CMStatistics 2023: Start Registration
View Submission - CMStatistics
B1370
Title: Measuring dependence between events Authors:  Jan-Lukas Wermuth - Goethe University Frankfurt (Germany) [presenting]
Marc-Oliver Pohle - Heidelberg Institute for Theoretical Studies (Germany)
Timo Dimitriadis - Heidelberg University (Germany)
Abstract: Measuring dependence between two events, or equivalently between two binary random variables, is a central problem in statistics. It amounts to expressing the dependence structure inherent in a $2\times 2$ contingency table in a real number between -1 and 1. Countless such dependence measures exist. Surprisingly, there is little theoretical guidance on how these measures compare and their advantages and shortcomings. Thus, practitioners might be overwhelmed by the problem of choosing a suitable dependence measure. A set of natural, desirable properties is provided, and a dependence measure proper is called if it fulfils them. Tetrachoric correlation and Yule's Q belong to this class, as well as the little-known Cole coefficient. The most widely used measures, the phi coefficient and all contingency coefficients, are improper.
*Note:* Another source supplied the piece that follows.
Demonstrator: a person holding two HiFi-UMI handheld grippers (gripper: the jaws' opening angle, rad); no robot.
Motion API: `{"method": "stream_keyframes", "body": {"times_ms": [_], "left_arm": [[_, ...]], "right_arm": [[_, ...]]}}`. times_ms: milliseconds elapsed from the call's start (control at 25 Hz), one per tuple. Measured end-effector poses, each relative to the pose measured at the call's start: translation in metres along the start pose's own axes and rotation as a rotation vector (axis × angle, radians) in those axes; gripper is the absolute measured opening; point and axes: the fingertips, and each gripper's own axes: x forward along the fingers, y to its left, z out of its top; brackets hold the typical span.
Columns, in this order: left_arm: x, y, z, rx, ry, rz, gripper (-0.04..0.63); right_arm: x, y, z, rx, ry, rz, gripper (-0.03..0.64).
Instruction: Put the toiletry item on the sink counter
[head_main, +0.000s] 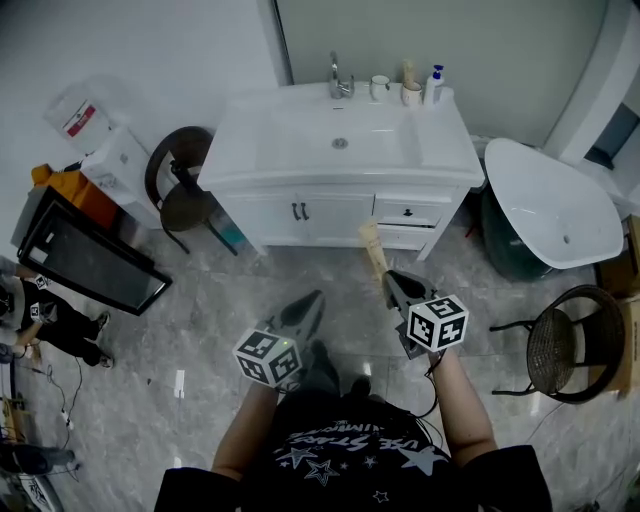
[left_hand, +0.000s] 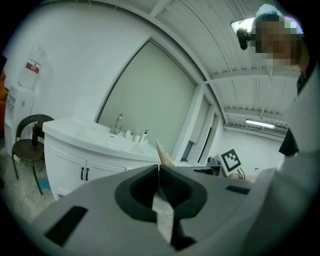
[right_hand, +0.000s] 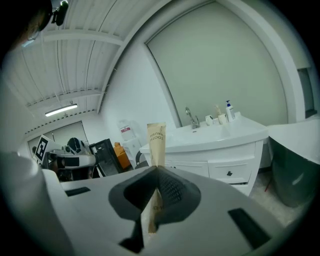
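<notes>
Right gripper view first: what do the right tongs (right_hand: 156, 167) have?

They are clamped on a toothbrush packet (right_hand: 156, 142). It is a flat, narrow, beige sleeve that looks like paper, standing upright with its printed square-cut end poking above the ribbed grey pads.

And in the head view?

The same packet (head_main: 372, 248) sticks forward out of the right tongs (head_main: 388, 275), held in the air above the grey marbled floor (head_main: 200, 300). It is well short of the sink.

What about the left tongs (left_hand: 159, 166)?

The jaws are pressed together at the tips with nothing between them. From above, the left tongs (head_main: 315, 297) come to one smooth grey point.

Describe the sink.

It has a glossy white worktop (head_main: 440, 150) with rounded corners around a shallow rectangular basin (head_main: 340, 140). At the back edge are a chrome tap (head_main: 340, 78), two small white cups (head_main: 380, 87) and a pump bottle (head_main: 434, 85) with a blue top. Underneath is a white cabinet (head_main: 300, 212) with dark handles.
</notes>
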Motion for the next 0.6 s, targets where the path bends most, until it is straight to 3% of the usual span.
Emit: {"method": "stream_keyframes", "body": {"times_ms": [280, 600], "left_arm": [[-0.003, 0.024, 0.007, 0.006, -0.017, 0.022, 0.02], [0.007, 0.081, 0.025, -0.019, -0.012, 0.043, 0.02]], "right_arm": [[0.018, 0.006, 0.002, -0.012, 0.003, -0.018, 0.017], [0.063, 0.005, 0.025, -0.028, 0.006, -0.044, 0.018]]}}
They have substantial attainability problems. That is, even under perfect dependence, they can be very far away from -1 and 1. From the class of proper measures, using Yule's Q and Cole's coefficient is recommended and statistical inference is discussed for them. In a case study on drug consumption, it is demonstrated that misleading conclusions may arise from the use of improper dependence measures.